■ What this task involves ■
The answer must be every line of the data that holds the word "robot".

START Given records

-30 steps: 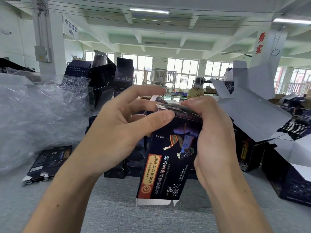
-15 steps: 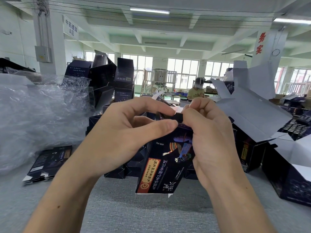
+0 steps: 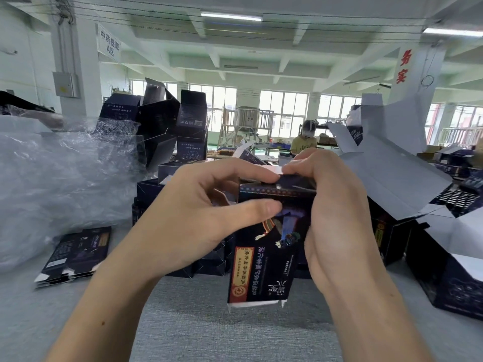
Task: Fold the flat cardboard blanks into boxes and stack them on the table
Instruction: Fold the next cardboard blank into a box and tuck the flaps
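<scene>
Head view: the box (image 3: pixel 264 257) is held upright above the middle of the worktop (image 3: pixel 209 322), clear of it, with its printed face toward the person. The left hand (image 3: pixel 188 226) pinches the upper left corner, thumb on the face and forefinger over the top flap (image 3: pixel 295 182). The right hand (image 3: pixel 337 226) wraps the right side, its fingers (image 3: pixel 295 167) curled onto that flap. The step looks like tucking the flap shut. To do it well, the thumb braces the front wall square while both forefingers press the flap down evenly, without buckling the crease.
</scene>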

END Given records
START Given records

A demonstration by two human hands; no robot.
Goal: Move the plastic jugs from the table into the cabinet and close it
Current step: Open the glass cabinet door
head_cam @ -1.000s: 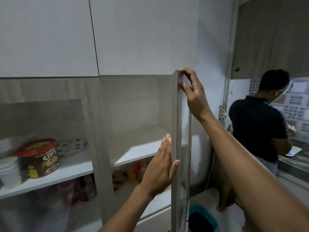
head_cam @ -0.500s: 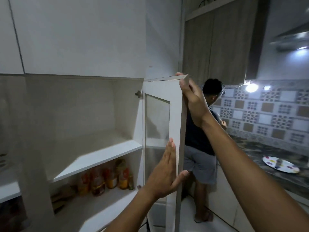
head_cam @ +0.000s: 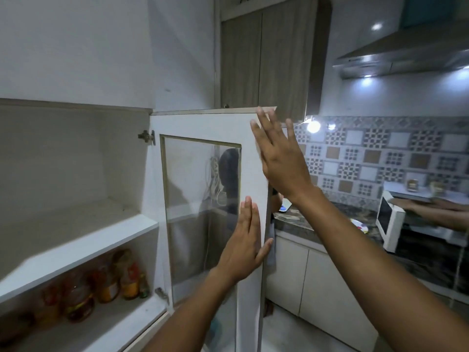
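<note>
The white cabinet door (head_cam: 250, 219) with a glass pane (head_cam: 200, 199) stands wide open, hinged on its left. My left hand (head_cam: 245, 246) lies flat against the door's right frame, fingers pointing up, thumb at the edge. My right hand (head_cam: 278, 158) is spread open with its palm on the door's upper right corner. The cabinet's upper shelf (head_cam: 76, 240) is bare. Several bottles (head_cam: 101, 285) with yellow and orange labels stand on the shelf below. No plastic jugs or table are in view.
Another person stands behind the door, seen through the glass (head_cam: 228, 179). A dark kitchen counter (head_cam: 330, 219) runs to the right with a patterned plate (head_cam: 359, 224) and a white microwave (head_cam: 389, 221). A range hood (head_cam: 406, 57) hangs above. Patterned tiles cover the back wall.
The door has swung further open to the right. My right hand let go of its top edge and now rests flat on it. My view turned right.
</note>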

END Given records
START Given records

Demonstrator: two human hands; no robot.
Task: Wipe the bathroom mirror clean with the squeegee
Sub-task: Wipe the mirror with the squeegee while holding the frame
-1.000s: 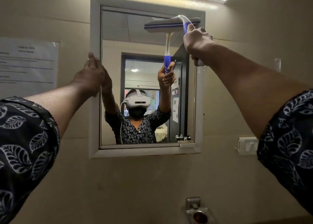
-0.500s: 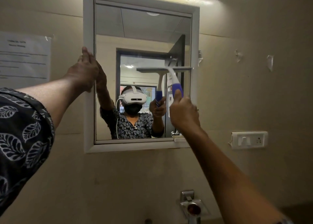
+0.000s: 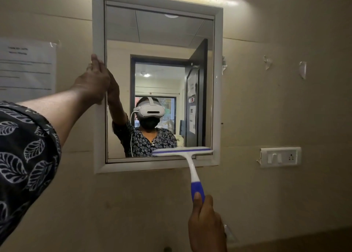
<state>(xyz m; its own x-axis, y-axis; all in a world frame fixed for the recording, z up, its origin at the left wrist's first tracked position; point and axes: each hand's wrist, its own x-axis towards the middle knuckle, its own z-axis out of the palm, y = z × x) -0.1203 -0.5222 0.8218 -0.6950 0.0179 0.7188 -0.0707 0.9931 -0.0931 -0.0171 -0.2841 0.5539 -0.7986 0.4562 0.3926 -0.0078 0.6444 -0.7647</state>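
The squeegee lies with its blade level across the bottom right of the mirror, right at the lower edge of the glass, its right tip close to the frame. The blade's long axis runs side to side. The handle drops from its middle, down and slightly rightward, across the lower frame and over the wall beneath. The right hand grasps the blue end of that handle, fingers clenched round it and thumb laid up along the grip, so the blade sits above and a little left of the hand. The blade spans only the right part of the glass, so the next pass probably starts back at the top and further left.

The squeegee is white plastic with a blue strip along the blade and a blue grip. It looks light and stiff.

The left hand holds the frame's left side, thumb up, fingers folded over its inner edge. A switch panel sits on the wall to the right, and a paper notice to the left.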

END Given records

■ Exercise solution ■
A demonstration by two human hands; no robot.
Demonstrator: two human hands; no robot.

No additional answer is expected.